Our terms of service are changing. Learn more.

Publication

Latest

Predicting Genres from Movie Quotes

Last Updated on March 10, 2021 by Editorial Team

Author(s): Harry Roper

Natural Language Processing, Web Scraping

Multi-label NLP Classification

Photo by Darya Kraplak on Unsplash

Disclaimer: This article is only for educational purposes. We do not encourage anyone to scrape websites, especially those web properties that may have terms and conditions against such actions.

“Some day, and that day may never come, I will call upon you to do a service for me. But until that day, consider this justice a gift on my daughter’s wedding day.” — Don Vito Corleone, The Godfather (1972)

Anyone with even a mild interest in cinema would likely be able to identify the movie that spawned the above line, not least infer its genre. Such is the power of a good quote.

But does the majesty of cinematic dialogue also resonate in the ears of a machine?

This article aims to employ the features of Natural Language Processing (NLP) to build a classification model to predict movies’ genres based on quotes from their dialogue.

The model produced will be an example of a multi-label classifier, in that each instance in the data set can be assigned a positive class for zero or more labels simultaneously. Note that this differs from a multi-class classifier, since the vector of possible classes is still binary.

Predicting movie genres based on synopses is a relatively common example within the area of multi-label NLP models. There appears, however, to be little to no work using movie quotes as input. The motivation behind this article was hence to explore whether text patterns could be uncovered in movies’ dialogue to act as indicators of their genres.

The process of construction will fall under three main stages:

  1. Compiling the data set
  2. Cleaning, processing and exploring the training data
  3. Building and evaluating the classification model

Part I: Compiling the Data Set

Despite the abundance of movie-related data sets available online, I couldn’t find one that specifically contained movie quotes. With this in mind, we will need to construct our own set of training data for the building of the model.

Thankfully, there’s a host of sources around the internet in which one can find information on movies, with perhaps the most-widely used being IMDb. To create our data set, we can use BeautifulSoup (a Python library for web scraping) to retrieve information from the IMDb website.

The site is structured such that a movie’s quotes are displayed in a subpage of its main page. A starting point for the scrape should therefore be a list of links to movie pages that can be iterated through to pull out some details of the movie (such as the title and genres), navigate to its quote page, and retrieve the quotes from there.

I’ve chosen to use the IMDb Top 250 as the list of pages to iterate through, since these movies are likely to have received an adequate amount of user traction and should therefore offer us plenty of quotes.

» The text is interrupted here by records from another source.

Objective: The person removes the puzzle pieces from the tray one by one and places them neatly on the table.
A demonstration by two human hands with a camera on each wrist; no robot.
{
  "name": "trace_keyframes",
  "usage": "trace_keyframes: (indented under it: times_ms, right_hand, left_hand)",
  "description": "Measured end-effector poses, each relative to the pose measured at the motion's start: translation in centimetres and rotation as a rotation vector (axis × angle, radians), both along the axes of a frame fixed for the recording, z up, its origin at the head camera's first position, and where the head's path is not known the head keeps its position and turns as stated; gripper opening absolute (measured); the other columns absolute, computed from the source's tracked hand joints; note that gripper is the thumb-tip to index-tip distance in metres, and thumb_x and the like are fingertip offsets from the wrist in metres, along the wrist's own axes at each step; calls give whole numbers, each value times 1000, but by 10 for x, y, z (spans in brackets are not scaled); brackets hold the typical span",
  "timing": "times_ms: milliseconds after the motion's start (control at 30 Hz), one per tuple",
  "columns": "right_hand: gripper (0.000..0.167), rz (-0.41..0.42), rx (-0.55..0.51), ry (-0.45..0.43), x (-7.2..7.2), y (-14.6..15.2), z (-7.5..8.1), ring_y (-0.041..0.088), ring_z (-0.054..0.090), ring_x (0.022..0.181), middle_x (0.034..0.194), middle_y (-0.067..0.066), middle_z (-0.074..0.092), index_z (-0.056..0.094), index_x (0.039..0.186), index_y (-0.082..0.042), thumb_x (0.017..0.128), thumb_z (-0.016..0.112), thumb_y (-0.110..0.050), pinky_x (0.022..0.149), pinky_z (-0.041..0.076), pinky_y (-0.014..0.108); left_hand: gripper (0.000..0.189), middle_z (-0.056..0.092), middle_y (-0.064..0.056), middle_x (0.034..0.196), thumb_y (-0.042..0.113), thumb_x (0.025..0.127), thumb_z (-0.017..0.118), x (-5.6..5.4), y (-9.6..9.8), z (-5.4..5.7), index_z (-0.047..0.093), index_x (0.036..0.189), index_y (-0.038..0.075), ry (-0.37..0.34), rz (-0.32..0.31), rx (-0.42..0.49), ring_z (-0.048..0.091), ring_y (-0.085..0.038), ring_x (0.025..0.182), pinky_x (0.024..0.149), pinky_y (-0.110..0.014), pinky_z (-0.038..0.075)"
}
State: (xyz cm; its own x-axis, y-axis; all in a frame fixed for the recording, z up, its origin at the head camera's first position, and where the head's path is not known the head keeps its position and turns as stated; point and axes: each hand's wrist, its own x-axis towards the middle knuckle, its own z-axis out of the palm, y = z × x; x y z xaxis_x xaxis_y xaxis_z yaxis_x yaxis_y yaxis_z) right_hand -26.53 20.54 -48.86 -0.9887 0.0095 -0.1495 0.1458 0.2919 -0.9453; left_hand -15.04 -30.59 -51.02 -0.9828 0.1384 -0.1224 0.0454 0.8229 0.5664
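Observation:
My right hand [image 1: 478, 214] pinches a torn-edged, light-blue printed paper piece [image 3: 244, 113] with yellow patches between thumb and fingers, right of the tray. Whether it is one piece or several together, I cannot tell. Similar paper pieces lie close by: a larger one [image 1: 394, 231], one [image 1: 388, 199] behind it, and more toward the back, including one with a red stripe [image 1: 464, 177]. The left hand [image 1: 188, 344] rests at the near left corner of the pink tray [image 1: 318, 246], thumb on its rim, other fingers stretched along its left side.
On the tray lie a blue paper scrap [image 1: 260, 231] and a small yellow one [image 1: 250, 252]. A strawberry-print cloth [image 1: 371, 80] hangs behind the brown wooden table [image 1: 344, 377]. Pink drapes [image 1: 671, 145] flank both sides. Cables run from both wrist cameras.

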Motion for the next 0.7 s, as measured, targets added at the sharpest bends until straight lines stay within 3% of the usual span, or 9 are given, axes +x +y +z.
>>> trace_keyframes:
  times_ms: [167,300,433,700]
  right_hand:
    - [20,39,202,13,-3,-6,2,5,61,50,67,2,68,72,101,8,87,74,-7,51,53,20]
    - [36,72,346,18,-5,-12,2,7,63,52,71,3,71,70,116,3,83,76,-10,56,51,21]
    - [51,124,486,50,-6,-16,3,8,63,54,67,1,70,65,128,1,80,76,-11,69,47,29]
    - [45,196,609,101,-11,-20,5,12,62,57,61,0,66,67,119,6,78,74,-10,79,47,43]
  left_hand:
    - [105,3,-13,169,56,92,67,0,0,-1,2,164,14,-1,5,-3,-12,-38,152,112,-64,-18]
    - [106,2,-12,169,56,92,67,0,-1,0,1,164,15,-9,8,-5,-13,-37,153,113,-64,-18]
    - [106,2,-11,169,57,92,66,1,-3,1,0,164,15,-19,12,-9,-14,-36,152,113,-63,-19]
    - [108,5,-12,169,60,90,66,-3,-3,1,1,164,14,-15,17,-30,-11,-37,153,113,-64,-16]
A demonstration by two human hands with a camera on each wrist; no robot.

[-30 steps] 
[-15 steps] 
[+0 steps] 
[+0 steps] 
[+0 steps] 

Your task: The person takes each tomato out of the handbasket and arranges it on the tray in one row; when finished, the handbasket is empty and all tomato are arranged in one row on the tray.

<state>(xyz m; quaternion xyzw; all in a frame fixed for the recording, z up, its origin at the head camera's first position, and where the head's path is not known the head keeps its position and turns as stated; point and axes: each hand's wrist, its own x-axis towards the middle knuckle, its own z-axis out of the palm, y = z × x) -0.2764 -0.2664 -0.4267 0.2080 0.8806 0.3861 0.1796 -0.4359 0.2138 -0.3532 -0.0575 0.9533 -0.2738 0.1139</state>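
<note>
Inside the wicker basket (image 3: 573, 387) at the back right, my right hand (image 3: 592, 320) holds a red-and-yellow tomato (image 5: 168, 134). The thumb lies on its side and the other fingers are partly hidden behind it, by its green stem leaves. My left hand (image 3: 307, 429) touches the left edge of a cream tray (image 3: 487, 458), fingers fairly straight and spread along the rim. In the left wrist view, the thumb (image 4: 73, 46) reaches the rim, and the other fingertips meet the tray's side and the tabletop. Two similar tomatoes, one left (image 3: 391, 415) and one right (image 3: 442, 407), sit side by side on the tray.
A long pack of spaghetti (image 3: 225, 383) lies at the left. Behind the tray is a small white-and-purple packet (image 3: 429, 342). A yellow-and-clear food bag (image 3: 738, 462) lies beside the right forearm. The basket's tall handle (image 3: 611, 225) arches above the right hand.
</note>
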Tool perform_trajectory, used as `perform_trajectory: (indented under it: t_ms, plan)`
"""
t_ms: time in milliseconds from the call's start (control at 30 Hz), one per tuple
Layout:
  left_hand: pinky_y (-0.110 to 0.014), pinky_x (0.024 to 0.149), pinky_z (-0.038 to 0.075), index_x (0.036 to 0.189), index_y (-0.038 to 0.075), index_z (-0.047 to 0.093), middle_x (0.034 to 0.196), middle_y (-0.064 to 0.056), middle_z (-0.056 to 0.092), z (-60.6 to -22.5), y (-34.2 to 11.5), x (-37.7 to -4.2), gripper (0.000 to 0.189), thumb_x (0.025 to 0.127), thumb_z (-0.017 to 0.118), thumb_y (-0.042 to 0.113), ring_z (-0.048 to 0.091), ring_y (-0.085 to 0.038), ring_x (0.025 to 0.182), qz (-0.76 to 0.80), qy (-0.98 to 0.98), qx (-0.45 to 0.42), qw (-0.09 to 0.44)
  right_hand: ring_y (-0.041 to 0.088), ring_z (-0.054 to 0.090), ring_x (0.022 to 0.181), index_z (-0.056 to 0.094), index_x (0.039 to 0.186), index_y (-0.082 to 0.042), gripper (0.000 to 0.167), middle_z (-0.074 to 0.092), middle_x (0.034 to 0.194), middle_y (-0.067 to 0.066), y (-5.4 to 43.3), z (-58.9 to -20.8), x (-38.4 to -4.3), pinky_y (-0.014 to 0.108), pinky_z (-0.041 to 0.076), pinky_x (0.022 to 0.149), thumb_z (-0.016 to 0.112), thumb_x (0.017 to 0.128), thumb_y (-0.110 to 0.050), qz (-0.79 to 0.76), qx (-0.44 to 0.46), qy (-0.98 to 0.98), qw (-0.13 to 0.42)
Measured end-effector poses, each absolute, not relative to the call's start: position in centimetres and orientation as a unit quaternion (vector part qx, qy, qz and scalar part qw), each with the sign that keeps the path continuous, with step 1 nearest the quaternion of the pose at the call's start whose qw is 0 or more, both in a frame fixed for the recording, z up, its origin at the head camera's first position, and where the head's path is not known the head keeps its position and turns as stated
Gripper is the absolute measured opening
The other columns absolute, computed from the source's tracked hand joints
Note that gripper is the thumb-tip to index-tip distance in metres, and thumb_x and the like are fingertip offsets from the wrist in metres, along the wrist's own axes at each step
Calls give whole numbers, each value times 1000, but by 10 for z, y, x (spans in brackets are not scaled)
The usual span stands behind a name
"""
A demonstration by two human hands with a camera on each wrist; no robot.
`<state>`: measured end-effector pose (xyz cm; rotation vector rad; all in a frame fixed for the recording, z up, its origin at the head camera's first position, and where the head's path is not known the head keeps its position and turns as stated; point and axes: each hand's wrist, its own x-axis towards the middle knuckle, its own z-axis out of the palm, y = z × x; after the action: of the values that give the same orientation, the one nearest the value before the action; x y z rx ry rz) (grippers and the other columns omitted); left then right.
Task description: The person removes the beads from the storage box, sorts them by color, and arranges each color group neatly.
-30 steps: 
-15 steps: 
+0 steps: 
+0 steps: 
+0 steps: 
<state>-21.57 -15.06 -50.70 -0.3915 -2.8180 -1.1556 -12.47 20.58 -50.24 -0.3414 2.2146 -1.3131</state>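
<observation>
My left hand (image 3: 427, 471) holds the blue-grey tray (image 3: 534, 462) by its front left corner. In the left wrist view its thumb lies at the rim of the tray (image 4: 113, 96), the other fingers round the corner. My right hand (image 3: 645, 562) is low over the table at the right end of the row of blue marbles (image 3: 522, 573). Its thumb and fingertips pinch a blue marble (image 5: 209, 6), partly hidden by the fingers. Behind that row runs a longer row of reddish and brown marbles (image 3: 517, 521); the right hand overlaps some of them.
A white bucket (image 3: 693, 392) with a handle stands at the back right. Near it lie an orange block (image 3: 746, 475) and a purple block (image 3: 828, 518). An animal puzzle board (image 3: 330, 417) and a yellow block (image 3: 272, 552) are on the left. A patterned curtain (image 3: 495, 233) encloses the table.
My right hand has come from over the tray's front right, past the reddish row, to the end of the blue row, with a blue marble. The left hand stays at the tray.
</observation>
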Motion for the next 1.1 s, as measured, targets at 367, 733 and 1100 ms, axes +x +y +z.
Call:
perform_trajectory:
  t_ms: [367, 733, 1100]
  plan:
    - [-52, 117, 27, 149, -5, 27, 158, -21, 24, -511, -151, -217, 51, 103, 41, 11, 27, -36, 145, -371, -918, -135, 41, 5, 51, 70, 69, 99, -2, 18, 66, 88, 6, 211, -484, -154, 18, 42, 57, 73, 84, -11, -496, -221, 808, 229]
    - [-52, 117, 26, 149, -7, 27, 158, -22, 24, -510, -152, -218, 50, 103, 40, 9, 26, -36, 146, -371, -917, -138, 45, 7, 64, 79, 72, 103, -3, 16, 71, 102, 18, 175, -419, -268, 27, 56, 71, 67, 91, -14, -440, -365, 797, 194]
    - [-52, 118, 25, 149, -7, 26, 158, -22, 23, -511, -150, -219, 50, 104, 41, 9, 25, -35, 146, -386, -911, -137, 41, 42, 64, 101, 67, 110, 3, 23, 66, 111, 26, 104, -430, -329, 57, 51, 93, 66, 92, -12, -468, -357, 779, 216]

To retrieve the list of page links to iterate through from the top 250 page, we first need to use the Requests library to get the page’s HTML code. From there, we can use BeautifulSoup to parse the code and extract the links.

I was also able to ascertain that the links for movies’ quote subpages were simply their page links with the query “trivia?tab=qt” added to the URL. With this in mind, we can take the page link and quote link for each movie and store it in a pandas DataFrame:

def get_links():
r = requests.get('https://www.imdb.com/chart/top/?ref_=nv_mv_250')
bs = BeautifulSoup(r.text, 'html.parser')
elements = bs.findAll('td', class_='titleColumn')
links = []
quote_links = []
for element in elements:
link = 'https://www.imdb.com' + element.find('a').get('href')
quote_link = link + 'trivia?tab=qt'
links.append(link)
quote_links.append(quote_link)
links_df = pd.DataFrame({'link': links, 'quote_link': quote_links})
return links_df

Now that we have our list of movie links, we need to run two iterations: one to retrieve movies’ titles and genres from their main pages, and another to retrieve the quotes from their quotes subpages.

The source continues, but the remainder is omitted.